What is needed -
Reproduce, exactly and in full, only the lines below from the one containing "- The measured" through the one containing "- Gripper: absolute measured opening".

Task material -

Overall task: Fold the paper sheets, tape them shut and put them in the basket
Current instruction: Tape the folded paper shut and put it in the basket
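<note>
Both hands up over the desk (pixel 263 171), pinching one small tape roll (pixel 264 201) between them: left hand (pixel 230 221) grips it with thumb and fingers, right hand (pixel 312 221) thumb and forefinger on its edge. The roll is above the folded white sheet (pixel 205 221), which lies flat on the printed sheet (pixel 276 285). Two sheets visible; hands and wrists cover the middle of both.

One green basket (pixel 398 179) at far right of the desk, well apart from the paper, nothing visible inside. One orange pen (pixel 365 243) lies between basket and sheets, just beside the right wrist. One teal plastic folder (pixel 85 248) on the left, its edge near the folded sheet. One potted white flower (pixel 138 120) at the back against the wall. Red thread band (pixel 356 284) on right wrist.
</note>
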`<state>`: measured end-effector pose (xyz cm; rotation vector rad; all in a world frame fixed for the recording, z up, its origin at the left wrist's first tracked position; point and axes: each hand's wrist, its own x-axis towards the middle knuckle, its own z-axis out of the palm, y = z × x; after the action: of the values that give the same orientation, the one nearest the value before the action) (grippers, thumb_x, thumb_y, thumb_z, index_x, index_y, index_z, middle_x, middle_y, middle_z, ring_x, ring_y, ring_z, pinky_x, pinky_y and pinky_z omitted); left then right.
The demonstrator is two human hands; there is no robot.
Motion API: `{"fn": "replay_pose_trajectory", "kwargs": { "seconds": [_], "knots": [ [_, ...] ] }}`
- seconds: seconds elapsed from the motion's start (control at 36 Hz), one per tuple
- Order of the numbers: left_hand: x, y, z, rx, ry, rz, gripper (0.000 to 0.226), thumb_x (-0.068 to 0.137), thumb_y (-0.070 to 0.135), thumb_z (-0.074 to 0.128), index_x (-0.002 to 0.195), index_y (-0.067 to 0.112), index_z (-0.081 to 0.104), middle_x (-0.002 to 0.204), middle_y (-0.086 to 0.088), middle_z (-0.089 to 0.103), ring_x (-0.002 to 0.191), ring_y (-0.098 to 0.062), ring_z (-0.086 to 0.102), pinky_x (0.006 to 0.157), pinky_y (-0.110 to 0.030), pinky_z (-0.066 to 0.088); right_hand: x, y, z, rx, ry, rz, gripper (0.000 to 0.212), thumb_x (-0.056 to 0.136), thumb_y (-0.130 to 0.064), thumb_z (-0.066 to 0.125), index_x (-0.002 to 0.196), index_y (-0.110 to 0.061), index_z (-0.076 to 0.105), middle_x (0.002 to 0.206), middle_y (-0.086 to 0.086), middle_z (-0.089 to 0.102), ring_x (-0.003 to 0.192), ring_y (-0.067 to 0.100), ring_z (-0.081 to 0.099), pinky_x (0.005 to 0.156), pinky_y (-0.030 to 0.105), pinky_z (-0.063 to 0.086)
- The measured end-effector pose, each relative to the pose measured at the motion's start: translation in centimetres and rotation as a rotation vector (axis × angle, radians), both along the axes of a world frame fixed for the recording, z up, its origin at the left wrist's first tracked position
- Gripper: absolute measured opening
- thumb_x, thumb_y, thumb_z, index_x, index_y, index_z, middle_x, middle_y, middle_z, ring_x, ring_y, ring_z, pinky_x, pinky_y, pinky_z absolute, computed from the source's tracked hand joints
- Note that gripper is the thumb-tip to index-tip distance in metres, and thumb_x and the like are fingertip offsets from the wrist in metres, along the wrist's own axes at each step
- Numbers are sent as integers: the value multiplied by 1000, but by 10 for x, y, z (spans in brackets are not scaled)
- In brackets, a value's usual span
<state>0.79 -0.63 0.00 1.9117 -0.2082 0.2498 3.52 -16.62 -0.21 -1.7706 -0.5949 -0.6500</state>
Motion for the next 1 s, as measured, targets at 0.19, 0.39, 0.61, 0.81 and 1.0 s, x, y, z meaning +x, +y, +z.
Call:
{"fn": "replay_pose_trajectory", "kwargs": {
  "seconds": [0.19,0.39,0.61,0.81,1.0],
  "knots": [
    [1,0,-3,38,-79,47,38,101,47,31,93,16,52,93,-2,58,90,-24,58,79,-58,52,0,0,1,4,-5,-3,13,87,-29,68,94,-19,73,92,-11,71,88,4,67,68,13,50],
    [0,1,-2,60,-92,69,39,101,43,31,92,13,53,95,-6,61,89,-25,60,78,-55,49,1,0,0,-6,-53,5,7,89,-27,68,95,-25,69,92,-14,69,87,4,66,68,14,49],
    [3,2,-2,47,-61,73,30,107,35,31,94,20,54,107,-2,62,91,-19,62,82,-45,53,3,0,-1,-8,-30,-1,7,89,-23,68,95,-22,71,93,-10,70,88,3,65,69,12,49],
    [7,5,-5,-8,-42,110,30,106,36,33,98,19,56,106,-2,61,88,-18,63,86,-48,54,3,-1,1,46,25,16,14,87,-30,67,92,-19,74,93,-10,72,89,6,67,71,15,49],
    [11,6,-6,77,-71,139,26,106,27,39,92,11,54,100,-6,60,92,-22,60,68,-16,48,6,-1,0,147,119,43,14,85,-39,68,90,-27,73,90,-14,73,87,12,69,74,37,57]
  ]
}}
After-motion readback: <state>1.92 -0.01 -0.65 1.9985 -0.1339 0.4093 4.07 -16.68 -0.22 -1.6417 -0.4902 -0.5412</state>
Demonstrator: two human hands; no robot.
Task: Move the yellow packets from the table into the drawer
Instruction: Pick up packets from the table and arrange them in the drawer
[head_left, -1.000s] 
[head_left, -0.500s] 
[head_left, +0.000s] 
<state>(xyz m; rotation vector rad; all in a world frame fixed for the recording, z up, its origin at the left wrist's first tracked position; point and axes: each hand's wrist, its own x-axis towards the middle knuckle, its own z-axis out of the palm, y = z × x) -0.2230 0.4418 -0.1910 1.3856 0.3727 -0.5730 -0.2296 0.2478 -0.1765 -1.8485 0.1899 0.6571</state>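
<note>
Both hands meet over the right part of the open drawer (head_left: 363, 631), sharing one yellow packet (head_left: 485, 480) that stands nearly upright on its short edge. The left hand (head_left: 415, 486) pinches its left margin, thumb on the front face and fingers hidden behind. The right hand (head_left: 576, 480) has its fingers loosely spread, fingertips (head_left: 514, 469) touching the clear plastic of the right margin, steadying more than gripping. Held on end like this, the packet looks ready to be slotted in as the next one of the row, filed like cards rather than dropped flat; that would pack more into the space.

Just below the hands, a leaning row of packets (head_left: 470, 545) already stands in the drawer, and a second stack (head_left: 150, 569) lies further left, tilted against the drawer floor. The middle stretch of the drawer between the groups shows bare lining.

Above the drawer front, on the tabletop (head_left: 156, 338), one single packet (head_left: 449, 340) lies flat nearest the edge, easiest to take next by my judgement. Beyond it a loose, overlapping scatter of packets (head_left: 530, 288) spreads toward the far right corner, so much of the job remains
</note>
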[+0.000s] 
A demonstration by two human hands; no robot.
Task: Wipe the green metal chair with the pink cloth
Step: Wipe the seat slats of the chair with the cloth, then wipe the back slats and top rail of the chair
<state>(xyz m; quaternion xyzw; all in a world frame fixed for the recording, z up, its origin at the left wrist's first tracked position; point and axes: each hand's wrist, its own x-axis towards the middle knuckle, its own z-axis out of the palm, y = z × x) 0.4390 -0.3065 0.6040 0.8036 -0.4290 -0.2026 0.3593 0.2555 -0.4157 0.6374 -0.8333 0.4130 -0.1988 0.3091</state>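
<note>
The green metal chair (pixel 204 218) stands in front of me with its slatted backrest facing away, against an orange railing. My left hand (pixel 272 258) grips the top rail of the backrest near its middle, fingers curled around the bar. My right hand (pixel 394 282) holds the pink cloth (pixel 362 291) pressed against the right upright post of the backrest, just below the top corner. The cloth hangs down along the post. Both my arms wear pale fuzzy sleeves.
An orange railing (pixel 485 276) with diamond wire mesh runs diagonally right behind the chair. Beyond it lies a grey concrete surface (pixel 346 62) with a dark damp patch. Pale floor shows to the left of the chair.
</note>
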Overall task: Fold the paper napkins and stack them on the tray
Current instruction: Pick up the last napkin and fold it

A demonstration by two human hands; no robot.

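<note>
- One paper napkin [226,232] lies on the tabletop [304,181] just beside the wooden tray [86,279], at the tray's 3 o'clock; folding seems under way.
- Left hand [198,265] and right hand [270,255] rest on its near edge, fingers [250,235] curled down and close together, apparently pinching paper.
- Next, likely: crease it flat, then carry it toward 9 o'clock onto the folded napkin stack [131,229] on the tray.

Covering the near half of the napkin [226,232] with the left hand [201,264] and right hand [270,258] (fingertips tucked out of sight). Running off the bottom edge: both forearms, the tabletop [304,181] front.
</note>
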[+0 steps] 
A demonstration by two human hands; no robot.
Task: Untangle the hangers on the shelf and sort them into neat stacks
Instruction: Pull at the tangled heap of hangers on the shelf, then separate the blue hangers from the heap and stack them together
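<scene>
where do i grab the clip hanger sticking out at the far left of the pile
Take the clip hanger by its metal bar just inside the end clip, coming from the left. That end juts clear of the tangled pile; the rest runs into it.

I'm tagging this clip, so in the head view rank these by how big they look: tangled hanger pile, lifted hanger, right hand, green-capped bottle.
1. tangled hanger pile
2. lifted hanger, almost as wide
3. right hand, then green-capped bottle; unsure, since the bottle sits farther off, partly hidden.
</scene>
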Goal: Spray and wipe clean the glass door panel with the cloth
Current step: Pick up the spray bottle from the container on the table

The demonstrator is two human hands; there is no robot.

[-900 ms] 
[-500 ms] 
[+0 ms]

The completed task -
- The measured end-effector pose, each relative to the pose measured at the motion's start: translation in centimetres and rotation as a rotation vector (axis × angle, radians), both along the axes of a world frame fixed for the recording, z up, its origin at the left wrist's first tracked position
- Gripper: absolute measured opening

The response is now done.